** Problem to solve **
Only a number is expected: how many lines in the entries that follow contain the word "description"?

** Information supplied **
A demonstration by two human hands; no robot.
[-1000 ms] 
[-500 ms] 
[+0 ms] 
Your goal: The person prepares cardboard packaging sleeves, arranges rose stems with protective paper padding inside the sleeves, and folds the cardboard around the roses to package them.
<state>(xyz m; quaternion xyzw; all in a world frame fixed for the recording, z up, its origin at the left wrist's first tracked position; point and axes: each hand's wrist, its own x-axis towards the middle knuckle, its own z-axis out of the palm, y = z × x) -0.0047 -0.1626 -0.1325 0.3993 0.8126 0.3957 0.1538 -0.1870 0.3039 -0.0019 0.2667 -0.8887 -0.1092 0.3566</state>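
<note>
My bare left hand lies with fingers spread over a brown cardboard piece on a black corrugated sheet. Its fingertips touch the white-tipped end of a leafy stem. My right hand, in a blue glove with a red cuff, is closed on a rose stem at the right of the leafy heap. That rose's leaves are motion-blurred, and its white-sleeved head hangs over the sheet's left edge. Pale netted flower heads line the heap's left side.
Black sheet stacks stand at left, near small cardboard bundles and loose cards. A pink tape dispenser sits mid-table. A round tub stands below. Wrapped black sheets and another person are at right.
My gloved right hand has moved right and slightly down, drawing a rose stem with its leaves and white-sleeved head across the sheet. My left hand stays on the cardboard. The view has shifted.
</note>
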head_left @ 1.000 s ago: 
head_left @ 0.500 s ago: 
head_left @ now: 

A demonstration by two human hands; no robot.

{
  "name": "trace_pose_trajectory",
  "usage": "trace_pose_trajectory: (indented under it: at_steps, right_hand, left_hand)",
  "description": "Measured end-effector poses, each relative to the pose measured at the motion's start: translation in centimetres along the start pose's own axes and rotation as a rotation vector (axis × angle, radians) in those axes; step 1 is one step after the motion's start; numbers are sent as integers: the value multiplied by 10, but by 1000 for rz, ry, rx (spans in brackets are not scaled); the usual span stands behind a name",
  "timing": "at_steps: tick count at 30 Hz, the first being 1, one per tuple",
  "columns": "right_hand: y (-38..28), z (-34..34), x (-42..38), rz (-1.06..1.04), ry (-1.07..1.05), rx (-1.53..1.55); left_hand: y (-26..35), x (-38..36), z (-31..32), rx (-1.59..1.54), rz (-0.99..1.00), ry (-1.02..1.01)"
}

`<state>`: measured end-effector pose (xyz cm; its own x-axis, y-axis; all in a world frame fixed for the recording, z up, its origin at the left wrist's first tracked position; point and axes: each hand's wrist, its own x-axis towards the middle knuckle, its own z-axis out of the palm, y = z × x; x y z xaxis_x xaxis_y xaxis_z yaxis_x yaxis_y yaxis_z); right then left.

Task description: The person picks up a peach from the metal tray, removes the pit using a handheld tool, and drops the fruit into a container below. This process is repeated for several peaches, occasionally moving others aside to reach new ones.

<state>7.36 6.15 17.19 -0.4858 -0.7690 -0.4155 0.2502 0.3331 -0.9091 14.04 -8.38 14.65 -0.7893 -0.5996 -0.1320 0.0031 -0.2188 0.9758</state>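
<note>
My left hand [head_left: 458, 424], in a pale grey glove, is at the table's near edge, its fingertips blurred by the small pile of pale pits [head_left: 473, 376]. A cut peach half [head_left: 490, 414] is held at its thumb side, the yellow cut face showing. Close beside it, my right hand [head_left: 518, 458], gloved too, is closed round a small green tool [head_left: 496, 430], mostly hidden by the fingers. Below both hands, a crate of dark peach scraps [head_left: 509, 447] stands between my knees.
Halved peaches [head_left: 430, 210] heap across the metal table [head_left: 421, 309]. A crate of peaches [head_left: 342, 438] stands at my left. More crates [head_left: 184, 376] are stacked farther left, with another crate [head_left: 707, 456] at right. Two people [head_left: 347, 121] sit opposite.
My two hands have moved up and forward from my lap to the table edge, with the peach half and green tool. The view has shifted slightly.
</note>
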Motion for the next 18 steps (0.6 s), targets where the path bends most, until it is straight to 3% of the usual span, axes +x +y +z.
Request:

** Response **
2